**Exercise directions**
Copy out every line below without alteration.

*** Opening of Data block ***

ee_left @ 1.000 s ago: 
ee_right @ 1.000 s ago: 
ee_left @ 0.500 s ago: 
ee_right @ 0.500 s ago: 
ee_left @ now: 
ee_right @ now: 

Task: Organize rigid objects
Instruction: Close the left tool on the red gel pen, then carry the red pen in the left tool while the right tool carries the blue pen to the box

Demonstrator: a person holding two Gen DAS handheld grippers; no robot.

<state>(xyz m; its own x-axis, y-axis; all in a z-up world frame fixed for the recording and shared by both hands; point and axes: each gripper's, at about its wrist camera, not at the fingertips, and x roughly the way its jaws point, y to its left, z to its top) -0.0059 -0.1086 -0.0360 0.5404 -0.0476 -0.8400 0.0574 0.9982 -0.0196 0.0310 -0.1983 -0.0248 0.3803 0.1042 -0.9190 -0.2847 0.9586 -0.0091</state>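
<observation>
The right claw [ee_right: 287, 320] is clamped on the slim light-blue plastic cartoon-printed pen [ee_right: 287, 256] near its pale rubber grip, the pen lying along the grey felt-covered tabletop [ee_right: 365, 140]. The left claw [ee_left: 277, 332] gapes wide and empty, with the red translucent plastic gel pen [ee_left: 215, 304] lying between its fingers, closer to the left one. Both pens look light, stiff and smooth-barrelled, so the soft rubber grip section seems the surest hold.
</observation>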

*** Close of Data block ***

**Output below**
ee_left @ 1.000 s ago: 
ee_right @ 1.000 s ago: 
ee_left @ 0.500 s ago: 
ee_right @ 0.500 s ago: 
ee_left @ now: 
ee_right @ now: 

Task: Organize rigid objects
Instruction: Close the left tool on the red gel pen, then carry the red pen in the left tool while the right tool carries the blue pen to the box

Demonstrator: a person holding two Gen DAS handheld grippers; no robot.

<state>(xyz m; its own x-axis, y-axis; all in a z-up world frame fixed for the recording and shared by both hands; point and axes: each gripper's, at about its wrist camera, not at the fingertips, and x roughly the way its jaws point, y to its left, z to its top) -0.0059 -0.1086 -0.0360 0.5404 -0.0476 -0.8400 0.0574 0.9982 -0.0196 0.0310 -0.1983 -0.0248 0.3803 0.1042 -0.9190 -0.2847 0.9586 -0.0091</state>
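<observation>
The right claw [ee_right: 287, 320] is clamped on the slim light-blue plastic cartoon-printed pen [ee_right: 287, 256] near its pale rubber grip, the pen lying along the grey felt-covered tabletop [ee_right: 365, 140]. The left claw [ee_left: 277, 332] gapes wide and empty, with the red translucent plastic gel pen [ee_left: 215, 304] lying between its fingers, closer to the left one. Both pens look light, stiff and smooth-barrelled, so the soft rubber grip section seems the surest hold.
</observation>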

The output is complete as it stands.